Exercise aim |
Reproduce, exactly, the lines of the material below from the line containing "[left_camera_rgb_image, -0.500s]" through the line containing "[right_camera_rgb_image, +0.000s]", with both end lines included and nothing else.

Collected data |

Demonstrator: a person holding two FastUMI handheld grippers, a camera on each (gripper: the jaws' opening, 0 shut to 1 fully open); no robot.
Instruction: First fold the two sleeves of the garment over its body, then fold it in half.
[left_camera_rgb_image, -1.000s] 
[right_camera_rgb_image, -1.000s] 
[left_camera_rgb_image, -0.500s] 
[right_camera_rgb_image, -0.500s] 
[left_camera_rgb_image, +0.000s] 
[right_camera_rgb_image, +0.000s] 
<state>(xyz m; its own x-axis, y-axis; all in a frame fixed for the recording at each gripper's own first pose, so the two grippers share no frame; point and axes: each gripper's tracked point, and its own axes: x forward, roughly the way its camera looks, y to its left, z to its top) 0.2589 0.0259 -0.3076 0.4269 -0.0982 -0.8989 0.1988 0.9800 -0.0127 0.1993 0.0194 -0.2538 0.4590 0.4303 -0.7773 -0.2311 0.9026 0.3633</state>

Solved problem |
[left_camera_rgb_image, -0.500s] 
[right_camera_rgb_image, -0.500s] 
[left_camera_rgb_image, +0.000s] 
[right_camera_rgb_image, +0.000s] 

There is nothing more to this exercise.